Construction of 3D porous Cu1.81S/nitrogen-doped carbon frameworks for ultrafast and long-cycle life sodium-ion storage

Transition metal sulfides have great potential as anode materials for sodium-ion batteries (SIBs) due to their high theoretical specific capacities. However, the inferior intrinsic conductivity and large volume variation during sodiation-desodiation processes seriously affect its high-rate and long-cycle performance, unbeneficial for the application as fast-charging and long-cycling SIBs anode.
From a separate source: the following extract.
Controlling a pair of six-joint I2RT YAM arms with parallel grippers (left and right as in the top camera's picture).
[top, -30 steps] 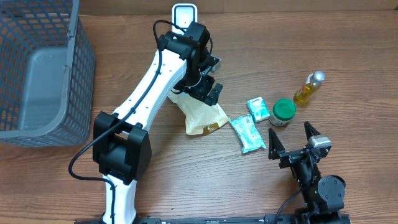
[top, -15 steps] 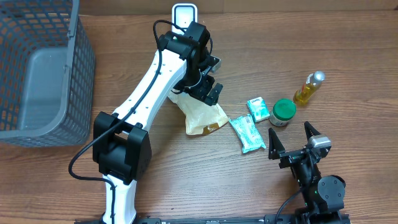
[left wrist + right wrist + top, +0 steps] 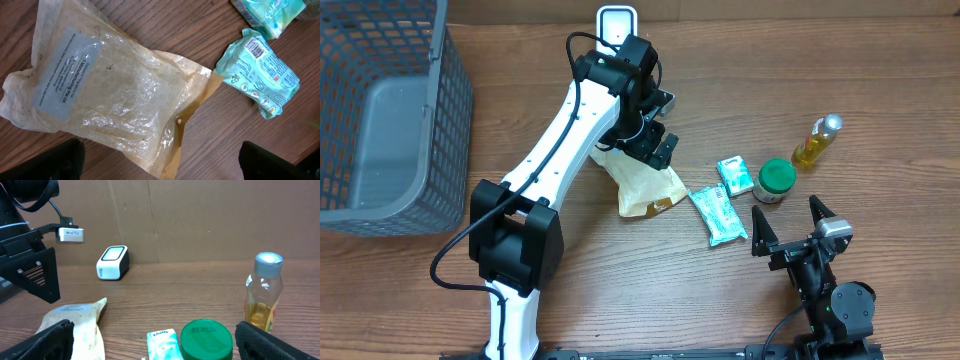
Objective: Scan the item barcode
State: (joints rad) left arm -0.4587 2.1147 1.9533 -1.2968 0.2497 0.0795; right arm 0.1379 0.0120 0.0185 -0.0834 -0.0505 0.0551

Herein, the three-dimensional porous Cu1.81S/nitrogen-doped carbon frameworks (Cu1.81S/NC) are synthesized by the simple and facile sol-gel and annealing processes, which can accommodate the volumetric expansion of Cu1.81S nanoparticles and accelerate the transmission of ions and electrons during Na+ insertion/extraction processes, exhibiting the excellent rate capability (250.6 mAh g-1 at 20 A g-1) and outstanding cycling stability (70% capacity retention for 6000 cycles at 10 A g-1) for SIBs. Moreover, the Na-ion full cells coupled with Na3V2(PO4)3/C cathode also demonstrate the satisfactory reversible specific capacity of 330.5 mAh g-1 at 5 A g-1 and long-cycle performance with the 86.9% capacity retention at 2.0 A g-1 after 750 cycles. This work proposes a promising way for the conversion-based metal sulfides for the applications as fast-charging sodium-ion battery anode.